На месте стоять невозможно: мороз пробирает до костей. Что ж, у Люца выходит, и я попробую: лихо замахиваюсь топором, предоставив орудию полную свободу действий – куда ударит, туда ударит. И вот начинаю махать, попадаю крест-накрест, и все в мерзлую землю. То стешу краешком топора кору с самого боку, то отрублю попутно мелкий прутик. Согрелся – и ладно. На ладонях мозолищи натер. Мой спутник трудится в поте лица, так и кромсает ствол, складывая колоды позади себя. На мои нелепые игрища, похоже, никакого внимания не обращает.
Ладони горят, пора заканчивать с этим делом. Да только смотрю на Люца – тот знай себе топором машет, постепенно двигаясь в мою сторону – туда, где начинается крона. Подходит ко мне и ловкими точными ударами обрубает несколько веток – те только в сторону отскакивают. Возвращается к сложенным друг на друга чурбакам, снимает один, ставит на землю и – хрясь! хрясь! – раскалывает его на четыре поленца, как раз в печку.
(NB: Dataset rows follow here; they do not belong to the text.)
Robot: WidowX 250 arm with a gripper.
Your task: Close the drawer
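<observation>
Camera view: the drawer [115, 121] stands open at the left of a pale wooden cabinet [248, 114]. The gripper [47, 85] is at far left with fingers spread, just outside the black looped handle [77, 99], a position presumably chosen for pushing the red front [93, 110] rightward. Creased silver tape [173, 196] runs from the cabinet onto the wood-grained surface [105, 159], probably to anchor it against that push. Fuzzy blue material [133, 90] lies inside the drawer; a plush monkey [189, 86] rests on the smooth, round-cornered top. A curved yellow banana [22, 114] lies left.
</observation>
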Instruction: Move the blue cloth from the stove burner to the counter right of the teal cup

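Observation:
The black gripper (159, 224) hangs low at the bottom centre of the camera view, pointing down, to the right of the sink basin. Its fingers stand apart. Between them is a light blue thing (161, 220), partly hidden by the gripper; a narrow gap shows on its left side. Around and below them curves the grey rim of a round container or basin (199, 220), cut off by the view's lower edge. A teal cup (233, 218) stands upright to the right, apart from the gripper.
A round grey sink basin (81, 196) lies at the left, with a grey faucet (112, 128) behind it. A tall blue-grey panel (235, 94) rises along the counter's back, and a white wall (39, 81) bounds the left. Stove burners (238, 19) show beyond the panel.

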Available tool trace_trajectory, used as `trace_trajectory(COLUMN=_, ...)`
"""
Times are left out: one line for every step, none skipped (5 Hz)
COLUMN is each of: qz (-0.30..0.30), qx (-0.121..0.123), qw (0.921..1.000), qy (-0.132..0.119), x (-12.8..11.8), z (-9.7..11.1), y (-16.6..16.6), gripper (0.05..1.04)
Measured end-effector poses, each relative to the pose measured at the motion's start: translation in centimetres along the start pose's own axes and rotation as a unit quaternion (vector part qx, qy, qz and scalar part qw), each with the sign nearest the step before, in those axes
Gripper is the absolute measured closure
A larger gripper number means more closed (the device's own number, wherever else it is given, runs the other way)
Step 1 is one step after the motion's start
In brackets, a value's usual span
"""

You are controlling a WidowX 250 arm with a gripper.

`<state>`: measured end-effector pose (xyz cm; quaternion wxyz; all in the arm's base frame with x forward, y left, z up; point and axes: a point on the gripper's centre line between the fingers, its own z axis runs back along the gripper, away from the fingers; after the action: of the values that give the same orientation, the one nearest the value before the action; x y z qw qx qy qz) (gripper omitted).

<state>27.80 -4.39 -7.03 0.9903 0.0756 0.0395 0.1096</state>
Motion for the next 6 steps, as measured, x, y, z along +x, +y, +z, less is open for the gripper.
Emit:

Подкатывает к себе следующую заготовку и делает знак, чтобы я попробовал расколоть. Я хотел показать свои мозоли, но передумал.
Вторым ударом рассекаю обрубок надвое. Не ожидал такого успеха: надо же, какой я сноровистый! Люц не замечает. Теперь я на подъеме – знай маши топором. С седьмого-восьмого удара приноровился, теперь чувствую, как надо замахнуться, чтобы дерево раскололось, – что ж, сладок вкус успеха. Теперь меня за уши не оттащишь, так влился в работу. Привыкаю помаленьку. Мышцы, руки, запястья – все вроде само знает, каким маршрутом двигаться, чтобы нанести сокрушительный удар. Вижу, Люц мельком на меня поглядывает, молчит. Да что там, куча наколотых поленьев говорит сама за себя.